Daring art students from two UK universities in the leafy Home Counties mounted a one-day pop up exhibition of their work at an unusual inner city location today.
Installations, a film, sculpted pieces and a dramatic performance were put on by nine young people in a Peckham, south London, house that had been stripped to its brickwork and floorboards for renovation.
One of the students Jamima Grossett, 20, who is in her first year doing fine art and critical practice at the University of Brighton, told The-Latest: “We were lucky to be able to hire this wonderful venue for the day to exhibit our art work as part of the courses that we are on.”

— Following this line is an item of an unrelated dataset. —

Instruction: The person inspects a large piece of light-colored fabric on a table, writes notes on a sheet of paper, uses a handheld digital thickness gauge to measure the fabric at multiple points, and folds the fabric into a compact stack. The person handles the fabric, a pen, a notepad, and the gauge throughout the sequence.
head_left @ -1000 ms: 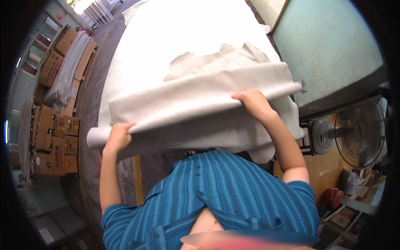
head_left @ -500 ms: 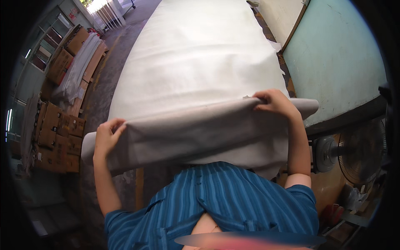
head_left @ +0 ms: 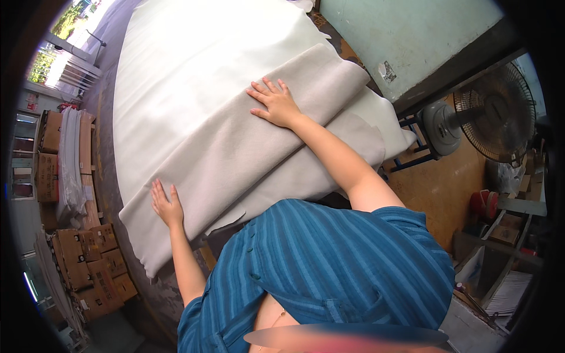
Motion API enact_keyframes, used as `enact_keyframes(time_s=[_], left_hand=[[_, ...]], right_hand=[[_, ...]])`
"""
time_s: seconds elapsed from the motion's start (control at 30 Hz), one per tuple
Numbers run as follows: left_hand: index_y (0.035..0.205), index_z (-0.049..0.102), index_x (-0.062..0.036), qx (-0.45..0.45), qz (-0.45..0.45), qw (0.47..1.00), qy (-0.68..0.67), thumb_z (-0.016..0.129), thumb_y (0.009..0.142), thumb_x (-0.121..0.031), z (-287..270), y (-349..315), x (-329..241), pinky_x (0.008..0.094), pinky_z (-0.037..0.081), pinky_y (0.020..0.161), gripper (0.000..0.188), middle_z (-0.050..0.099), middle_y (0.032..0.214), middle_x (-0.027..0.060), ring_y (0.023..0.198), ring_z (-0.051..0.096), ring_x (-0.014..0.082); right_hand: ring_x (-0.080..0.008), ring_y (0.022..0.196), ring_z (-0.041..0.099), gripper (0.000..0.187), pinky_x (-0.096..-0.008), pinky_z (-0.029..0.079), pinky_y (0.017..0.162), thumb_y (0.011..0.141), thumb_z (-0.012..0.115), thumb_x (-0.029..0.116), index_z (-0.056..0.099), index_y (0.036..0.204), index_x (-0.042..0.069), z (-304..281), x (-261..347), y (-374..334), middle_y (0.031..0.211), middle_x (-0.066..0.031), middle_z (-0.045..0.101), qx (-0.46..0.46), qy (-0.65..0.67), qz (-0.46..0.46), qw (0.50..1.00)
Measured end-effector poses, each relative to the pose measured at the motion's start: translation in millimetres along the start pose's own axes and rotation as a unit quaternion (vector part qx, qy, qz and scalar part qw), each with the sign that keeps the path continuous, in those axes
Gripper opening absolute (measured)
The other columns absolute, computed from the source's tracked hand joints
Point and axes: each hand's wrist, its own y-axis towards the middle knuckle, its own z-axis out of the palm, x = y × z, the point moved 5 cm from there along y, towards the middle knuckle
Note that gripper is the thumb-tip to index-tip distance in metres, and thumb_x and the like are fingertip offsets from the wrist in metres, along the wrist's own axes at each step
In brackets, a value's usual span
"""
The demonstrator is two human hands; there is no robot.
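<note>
A broad white leather-like sheet (head_left: 188, 70) with an uneven edge covers the table before me. Its near part is turned over into a wide fold, showing a matt grey-beige underside (head_left: 235, 150). My left hand (head_left: 167, 207) rests on the lower left of this fold, fingers stretched out. Farther up and to the right, my right hand (head_left: 274, 105) presses flat on the same fold with its fingers spread. Beneath the fold, more pale material (head_left: 359, 138) with ragged edges reaches toward my body and the right side.
A standing fan (head_left: 494, 112) is close on the right, beside a pale green panel (head_left: 406, 41). Shelving with a red round object (head_left: 484, 204) lies at the lower right. Cardboard boxes (head_left: 97, 273) and plastic-wrapped lengths (head_left: 70, 159) are stacked along the left.
The near edge, earlier held up by both hands, now lies folded over on the sheet. My fingers have gone from gripping to flat. The view has turned to the right.
</note>
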Motion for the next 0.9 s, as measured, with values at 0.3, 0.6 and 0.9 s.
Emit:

She added: “I hope it will be the beginning of us being able to do more independent show like this.”
Grossett’s contribution was a short film of less than two minutes entitled, Girl going into a corner shop. It features Grossett and was inspired by a documentary made by Slovenian cultural critic and Marxist philosopher, Slavoj Žižek.
Yet Grossett, who plays keyboards and does backing vocals for a neo soul band, says she wants to do music when she graduates.
The death of two loved ones prompted Kingston University student Harriet Atkinson to fashion a ghostly white death mask-like work out of glue and cling flim. She wears it as a hat in a series of photographs that surround the mask placed on the floor below them.
Kingston's Xenya Genovese grabbed the viewer browsing the artwork upstairs with a big, pink abstract painting she titled Human blender, pictured at the front of this review.